* [STORED DATA]

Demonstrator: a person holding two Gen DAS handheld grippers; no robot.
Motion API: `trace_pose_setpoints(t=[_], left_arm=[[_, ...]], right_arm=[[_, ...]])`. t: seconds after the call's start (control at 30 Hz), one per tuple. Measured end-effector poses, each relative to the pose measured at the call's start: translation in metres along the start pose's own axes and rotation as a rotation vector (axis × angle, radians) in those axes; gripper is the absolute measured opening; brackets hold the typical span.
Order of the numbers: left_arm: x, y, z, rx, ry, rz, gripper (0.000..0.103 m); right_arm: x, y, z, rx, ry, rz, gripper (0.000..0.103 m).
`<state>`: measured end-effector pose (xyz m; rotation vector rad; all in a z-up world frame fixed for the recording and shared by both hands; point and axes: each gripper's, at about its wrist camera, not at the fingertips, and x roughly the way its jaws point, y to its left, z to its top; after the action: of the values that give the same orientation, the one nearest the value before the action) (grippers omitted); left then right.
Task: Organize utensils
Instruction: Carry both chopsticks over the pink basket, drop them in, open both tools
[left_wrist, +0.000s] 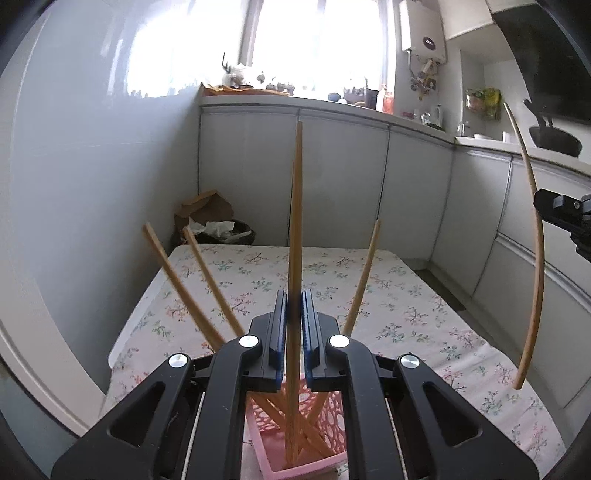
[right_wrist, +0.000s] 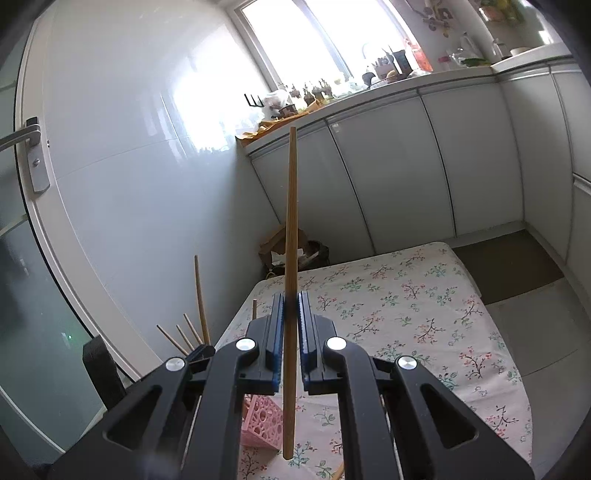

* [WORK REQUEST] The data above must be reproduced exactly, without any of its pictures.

* [YOUR SOLUTION]
Demonstrator: a person holding two Gen DAS handheld grippers; no robot.
Motion API: `trace_pose_setpoints(t=[_], left_arm=[[_, ...]], right_arm=[[_, ...]])`. t: seconds after the call's start (control at 30 Hz), one per tuple. Measured end-effector poses, each relative to the pose measured at the call's start: translation in metres along the start pose's own axes and rotation as a rotation vector (axis × angle, radians) in those axes; gripper is the absolute measured opening; brackets hold the typical span.
Order of the numbers: left_arm: x, y, z, rx, ry, rz, gripper (0.000..0.103 m); right_arm: x, y, z, rx, ry, rz, gripper (0.000..0.103 m).
`<state>`: measured end-effector pose (xyz m; rotation vector rad; all in a z-up world frame fixed for the recording and shared by both hands; point and axes: each gripper's, at about its wrist camera, not at the fingertips, and x roughly the way its jaws point, y to its left, z to its top; after the action: of the values that give the same orientation, the one nearest the value before the action) (grippers omitted); left then right.
Task: Organize utensils
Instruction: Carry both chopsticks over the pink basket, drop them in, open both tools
[left_wrist, +0.000s] 
[right_wrist, +0.000s] 

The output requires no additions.